Gov Press release – Voice of the Child: children to be more clearly heard in decisions about their future

Gov Press release – Voice of the Child: children to be more clearly heard in decisions about their future

I have included below a link to a government press release issued today and I have reproduced the press release itself in green italics at the bottom.

These are difficult times for Family Justice. There has been a reduction in the cases going to court about the arrangements for children. The anticipated Mediation boom has not quite happened either.

Does this mean that families are now better able to resolve disputes about the arrangements for their children? Not from what I have seen. Instead problems are going unresolved which usually mean children are losing contact with their parents or one of the parents is placing themselves in a situation which is risky.

In the last couple of weeks there was a case reported in the Court of Appeal where the appeal court judges expressed concerns over is not being a good use of their time to go through basic legal procedure with appellants who did not have solicitors.

It is also the case that the Law Society are supporting the group Rights of Women with a legal challenge to the validity of legal aid rules.

The Children Act already says that when decisions are made by a court about a child the court should take into account the child’s wishes and feelings in light of their age and understanding.

Cafcass is the organisation which is in place to do this already and the court will routinely order reports on a child’s welfare which include obtaining wishes and feelings.

Of course what is happening is that because resources are scarce Cafcass are routinely not being asked to prepare reports where there is not a safeguarding or significant welfare issue. The Child Arrangements Program which is the scheme through which cases between parents are dealt with procedurally has a greater emphasis on referring cases out of court and into mediation. This is not a bad thing.

Like myself there are mediators who are trained to meet with children and to take their views as part of a mediation process. Generally this is something that I try to avoid because it places an expectation with the children that their parents will be able to come to an agreement (which is not always the case) and in most cases what children will say is that they want their mum and dad to get on and they want to be able to enjoy both parents and they want certainty about what is happening with their arrangements. Unless there are older children you don’t really need to bother younger children to find out what is obvious!

So what does this press release mean?

Does it mean that extra resources are going to be pushed into the family justice system? I doubt it

Is it perhaps window-dressing or electioneering?

The family solicitor’s organisation Resolution has its own manifesto for positive change in the family justice system which it will unveil shortly and which needs to be supported.

What is desperately needed that resources needs to be applied to the family justice system so that more cases can be dealt with more efficiently.

Decide for yourself. Read the press release below and follow the link for more detail.

Children will have a greater say in family court cases, Justice Minister Simon Hughes announced as he addressed the Family Justice Young People’s Board.

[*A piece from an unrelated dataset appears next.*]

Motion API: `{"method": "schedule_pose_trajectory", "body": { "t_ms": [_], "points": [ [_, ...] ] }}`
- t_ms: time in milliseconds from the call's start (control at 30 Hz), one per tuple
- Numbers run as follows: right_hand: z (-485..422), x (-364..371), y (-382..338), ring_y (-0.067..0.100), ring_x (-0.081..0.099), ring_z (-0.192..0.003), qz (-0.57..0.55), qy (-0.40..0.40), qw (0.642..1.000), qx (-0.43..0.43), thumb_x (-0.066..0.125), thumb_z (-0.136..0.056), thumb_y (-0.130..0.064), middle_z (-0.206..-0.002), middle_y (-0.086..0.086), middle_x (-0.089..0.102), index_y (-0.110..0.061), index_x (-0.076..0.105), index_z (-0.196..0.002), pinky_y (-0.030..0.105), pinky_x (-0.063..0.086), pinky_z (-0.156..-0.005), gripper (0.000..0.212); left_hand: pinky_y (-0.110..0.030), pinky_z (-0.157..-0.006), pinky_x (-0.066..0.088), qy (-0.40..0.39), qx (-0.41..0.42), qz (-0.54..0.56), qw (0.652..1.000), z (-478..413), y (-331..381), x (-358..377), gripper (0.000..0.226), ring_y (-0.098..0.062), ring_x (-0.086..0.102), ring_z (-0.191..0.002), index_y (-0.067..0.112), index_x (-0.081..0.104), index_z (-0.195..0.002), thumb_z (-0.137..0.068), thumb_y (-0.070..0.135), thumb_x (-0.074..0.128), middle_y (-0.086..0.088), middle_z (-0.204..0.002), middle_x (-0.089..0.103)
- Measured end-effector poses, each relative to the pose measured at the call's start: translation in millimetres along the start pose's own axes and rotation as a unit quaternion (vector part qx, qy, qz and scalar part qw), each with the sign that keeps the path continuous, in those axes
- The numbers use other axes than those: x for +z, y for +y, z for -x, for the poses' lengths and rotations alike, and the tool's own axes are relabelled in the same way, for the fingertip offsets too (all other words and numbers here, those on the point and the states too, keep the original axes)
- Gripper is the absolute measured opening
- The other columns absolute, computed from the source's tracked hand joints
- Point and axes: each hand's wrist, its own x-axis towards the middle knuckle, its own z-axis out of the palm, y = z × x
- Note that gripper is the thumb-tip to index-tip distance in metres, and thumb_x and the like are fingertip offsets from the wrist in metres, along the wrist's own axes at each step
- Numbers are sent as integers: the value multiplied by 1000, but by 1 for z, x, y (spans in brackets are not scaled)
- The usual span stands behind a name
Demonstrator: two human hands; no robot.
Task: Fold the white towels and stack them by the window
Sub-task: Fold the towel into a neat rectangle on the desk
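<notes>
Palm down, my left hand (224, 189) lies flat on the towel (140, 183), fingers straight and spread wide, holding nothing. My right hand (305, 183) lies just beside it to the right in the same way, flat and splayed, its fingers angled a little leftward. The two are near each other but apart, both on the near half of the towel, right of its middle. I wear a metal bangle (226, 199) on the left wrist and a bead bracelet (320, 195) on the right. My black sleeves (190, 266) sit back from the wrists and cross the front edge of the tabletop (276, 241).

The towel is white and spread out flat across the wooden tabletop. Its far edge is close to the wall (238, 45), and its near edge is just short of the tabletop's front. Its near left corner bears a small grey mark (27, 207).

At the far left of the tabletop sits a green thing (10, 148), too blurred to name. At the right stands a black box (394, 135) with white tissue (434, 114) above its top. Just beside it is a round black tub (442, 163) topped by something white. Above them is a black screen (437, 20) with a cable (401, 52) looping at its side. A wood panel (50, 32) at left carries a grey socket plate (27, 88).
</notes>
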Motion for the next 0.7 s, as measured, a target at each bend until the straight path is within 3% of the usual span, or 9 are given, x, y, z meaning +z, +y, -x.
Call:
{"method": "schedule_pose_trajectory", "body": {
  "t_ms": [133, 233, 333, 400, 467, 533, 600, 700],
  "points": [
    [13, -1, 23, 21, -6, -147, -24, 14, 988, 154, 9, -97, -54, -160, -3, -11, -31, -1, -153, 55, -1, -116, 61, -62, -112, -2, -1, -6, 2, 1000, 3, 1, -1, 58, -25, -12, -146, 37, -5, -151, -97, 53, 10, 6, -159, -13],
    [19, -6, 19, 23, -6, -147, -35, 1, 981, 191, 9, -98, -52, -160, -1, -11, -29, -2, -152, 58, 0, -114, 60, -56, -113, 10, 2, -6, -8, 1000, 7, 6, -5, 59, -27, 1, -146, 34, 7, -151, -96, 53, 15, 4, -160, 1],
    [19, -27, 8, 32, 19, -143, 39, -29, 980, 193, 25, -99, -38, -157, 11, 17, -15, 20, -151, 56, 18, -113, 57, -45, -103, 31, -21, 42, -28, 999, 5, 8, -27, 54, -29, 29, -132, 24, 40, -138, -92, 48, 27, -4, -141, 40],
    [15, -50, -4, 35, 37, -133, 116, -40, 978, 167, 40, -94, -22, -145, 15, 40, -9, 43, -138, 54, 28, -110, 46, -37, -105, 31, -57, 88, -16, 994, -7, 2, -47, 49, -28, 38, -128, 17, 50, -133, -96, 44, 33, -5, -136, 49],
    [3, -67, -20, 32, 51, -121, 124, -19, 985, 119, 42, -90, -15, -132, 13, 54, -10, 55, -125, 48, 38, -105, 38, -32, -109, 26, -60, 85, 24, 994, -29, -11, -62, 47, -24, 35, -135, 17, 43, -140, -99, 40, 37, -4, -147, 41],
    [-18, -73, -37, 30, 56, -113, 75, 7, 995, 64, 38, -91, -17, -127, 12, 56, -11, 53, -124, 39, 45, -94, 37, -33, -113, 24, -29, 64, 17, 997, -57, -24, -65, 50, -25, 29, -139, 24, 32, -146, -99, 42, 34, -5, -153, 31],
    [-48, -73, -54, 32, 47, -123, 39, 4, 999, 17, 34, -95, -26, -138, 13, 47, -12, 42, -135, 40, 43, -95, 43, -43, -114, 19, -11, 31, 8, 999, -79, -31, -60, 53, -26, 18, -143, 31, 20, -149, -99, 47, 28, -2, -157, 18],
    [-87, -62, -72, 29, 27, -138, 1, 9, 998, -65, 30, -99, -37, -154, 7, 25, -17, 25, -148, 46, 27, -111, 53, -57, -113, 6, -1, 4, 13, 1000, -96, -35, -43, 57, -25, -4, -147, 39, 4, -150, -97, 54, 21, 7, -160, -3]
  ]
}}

Children involved in any type of family case – whether to remove them into care or disputes about child arrangements following divorce or separation – will be able to have their views heard when decisions are made that will affect them.

Speaking to the group of the 24 young people who promote the voices of children and young people in the family justice system, Simon Hughes set out changes to make it easier for children and young people to communicate their views in court proceedings.

These options include meetings, letters or pictures or by way of a third person in addition to their Children and Families Court Advisory and Support Service (Cafcass) officer or social worker.

Simon Hughes also announced the government’s support for out of court dispute resolution services, such as family mediation, to be more child inclusive.

Justice Minister Simon Hughes said:

For too long, children and young people have struggled to have their voices heard during the family court process. Although they are often at the centre of proceedings, the views of children and how they feel are often not heard, with other people making vital decisions for them.

I’ve been really impressed with Family Justice Young People’s Board (FJYPB) and the arguments which its members put forward. This is why I have taken steps to make sure that children and young people from the age of 10 will be able to express their views in cases which affect them.

Young people are some of the most vulnerable in society, and it is vitally important that we make sure they are at the heart of the family justice system.

Last year there were 90,000 children involved in new cases in the family courts. The government believes that the voices of children and young people should be heard when decisions are made that affect them. Under new proposals this will change, and in particular all young people aged 10 and above will have a greater opportunity to have their voice heard.

Nineteen-year-old Bethany Shepherd, a member of the FJYPB has been through the family justice system and said:

The voice of the child is important to me because it is vital to hear a child’s opinion about their case when a decision is made that could ultimately affect them for the rest of their lives.

In my case, I had to wait 4 years before my voice was heard and I was considered to be too young to know my own mind or listened to individually and simply just lumped together with my younger sister.

This is far too long and meant that I spent much of my childhood fighting just to have my voice heard. The work being done currently on the voice of the child is really encouraging to see and is definitely a step in the right direction for family justice.

A range of initiatives will help make communication easier, including facilities for children and young people to communicate with a judge by way of letters or pictures. Also Cafcass are working on various resources such as a ‘Court Gaming App’ (which will help explain the court system to a young person) as well as welcome packs and paper-based guides.

The plans announced today are expected to complement reforms to guidance on judges seeing children which are being considered by a judge-led working group set up by the President of the Family Division, Sir James Munby.